YOUR TASK: How many lines in these entries contain the string "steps"? Reply with the number alone.

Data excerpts
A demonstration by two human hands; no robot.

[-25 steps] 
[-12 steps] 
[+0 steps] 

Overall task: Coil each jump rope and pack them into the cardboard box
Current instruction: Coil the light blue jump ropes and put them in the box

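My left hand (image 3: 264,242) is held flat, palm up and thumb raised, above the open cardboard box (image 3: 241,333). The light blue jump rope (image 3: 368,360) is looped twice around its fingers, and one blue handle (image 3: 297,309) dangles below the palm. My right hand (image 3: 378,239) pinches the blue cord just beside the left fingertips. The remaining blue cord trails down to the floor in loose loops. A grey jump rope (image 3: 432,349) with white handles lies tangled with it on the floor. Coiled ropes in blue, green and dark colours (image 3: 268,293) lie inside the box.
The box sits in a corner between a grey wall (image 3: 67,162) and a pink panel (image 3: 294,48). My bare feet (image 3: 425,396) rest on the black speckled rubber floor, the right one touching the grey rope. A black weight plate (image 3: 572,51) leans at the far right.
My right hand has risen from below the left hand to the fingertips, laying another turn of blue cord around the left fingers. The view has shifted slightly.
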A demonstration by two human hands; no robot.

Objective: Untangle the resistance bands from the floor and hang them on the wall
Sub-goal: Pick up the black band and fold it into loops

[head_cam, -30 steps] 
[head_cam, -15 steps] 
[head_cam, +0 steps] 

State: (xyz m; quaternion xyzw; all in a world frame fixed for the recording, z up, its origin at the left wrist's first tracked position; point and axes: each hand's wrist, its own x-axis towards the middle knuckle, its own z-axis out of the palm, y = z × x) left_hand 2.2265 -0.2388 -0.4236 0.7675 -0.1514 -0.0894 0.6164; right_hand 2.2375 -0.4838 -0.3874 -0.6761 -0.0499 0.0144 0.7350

WRITTEN ANSWER: 6